Is there something wrong with my understanding?

gpfeng.cs

Jay Janssen

Good to see the reply!

so wsrep_local_cert_failures and wsrep_local_bf_aborts only record the aborted/rollback information of the local trxs on the source node(before replicated)

one more questions:
Is there a status variable that counts the certification test failures of the replicated(enqueued and sitted) trxs? as high rate of certification test failures should be found and explained.

gpfeng.cs

>>local_cert_failure is after replication, but before final commit on the source node of the transaction

from your comment:
–>
The flow is:

source node commit: local certification, enqueue on all other nodes, commit locally

then:

–<

my understanding: when a local trx tries to commit,it must first pass the local certification and then it will be broadcasted, otherwise it will be rollback and nothing replicated to other nodes.

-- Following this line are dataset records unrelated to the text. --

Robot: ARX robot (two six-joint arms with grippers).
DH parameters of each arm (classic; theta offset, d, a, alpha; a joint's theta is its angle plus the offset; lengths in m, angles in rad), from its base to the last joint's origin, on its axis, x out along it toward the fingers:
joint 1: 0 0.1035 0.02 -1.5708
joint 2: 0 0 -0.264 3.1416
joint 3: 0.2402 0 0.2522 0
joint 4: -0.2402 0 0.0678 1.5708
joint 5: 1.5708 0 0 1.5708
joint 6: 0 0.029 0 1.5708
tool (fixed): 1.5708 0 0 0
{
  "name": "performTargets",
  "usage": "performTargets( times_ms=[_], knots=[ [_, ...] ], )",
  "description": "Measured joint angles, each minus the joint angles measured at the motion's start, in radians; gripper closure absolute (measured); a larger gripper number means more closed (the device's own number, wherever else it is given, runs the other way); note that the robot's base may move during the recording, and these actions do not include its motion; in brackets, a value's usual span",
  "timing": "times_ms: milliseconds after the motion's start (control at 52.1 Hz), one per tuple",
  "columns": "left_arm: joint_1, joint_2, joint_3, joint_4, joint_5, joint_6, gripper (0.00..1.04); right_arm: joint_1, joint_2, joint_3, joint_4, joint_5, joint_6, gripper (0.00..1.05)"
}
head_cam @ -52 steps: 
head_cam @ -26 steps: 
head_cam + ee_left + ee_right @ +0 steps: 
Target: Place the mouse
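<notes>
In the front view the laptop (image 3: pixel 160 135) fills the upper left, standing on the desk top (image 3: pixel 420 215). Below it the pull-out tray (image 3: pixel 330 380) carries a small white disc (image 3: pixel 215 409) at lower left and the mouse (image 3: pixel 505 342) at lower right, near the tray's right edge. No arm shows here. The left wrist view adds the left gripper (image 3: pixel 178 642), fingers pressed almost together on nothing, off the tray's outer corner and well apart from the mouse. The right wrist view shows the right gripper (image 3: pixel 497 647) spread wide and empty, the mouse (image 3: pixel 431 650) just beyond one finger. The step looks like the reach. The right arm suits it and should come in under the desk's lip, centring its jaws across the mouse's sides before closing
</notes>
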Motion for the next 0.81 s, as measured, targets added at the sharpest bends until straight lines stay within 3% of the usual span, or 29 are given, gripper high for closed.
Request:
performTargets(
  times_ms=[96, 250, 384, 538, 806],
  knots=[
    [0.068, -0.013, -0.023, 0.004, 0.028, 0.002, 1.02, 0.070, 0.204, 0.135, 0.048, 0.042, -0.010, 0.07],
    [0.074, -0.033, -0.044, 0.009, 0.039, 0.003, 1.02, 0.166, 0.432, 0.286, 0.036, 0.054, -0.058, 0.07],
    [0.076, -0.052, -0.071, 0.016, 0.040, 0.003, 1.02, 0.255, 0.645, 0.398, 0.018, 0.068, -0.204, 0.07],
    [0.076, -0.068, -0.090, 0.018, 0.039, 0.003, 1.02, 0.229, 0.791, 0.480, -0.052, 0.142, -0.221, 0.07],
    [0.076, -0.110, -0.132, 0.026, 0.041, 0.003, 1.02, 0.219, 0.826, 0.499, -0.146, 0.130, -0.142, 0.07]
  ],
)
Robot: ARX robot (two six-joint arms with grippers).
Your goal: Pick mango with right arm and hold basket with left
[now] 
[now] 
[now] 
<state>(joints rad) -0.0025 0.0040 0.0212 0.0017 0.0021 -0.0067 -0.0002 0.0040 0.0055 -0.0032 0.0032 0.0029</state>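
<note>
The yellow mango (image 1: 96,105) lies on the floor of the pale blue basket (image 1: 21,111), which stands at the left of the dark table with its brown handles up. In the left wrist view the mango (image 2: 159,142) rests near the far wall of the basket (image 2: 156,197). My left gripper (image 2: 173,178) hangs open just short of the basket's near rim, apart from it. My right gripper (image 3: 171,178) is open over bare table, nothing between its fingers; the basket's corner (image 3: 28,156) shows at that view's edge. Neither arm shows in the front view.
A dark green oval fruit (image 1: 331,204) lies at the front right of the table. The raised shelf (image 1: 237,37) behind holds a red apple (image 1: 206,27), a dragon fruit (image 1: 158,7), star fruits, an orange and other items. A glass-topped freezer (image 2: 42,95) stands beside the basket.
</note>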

or is the ture logic that at COMMIT trx will be first bundled into writeset and replicated to all nodes, and then local certification will be tested on the source node?

I'm not so sure.

gpfeng.cs

my understanding of the flow:

1. source node commit:
2. local certification on source node (local_cert_failure will be incremented if failed)
3. enqueue on all other nodes if pass the local certification test
4. certification test (all nodes produce same result)
5. commit on all nodes if passed the certification test(will cause other local open trx to rollback) or rollback if failed

gpfeng.cs

Good work!

>>If you certified locally before replication, you would have a race condition where certification might fail the second time on some other node, and now you have 2 phase commit.

why 2pc is required here?

gpfeng.cs

Hi Jay Janssen:

Sorry, I should have misunderstood you, I guesed that you mean 2pc is required if the logic is certification before replication from the following:

>>If you certified locally before replication, you would have a race condition where certification might fail the second time on some other node, and now you have 2 phase commit.

and now I get everything clear, Thank you!

Pablo

Hi,

What happens if the apply fails on just one node? For example, If the disk is full. Does the apply retries indefinitely ?
In general, what are the guarantees that a WriteSet will succeed in all the nodes? Is there any?

Thanks!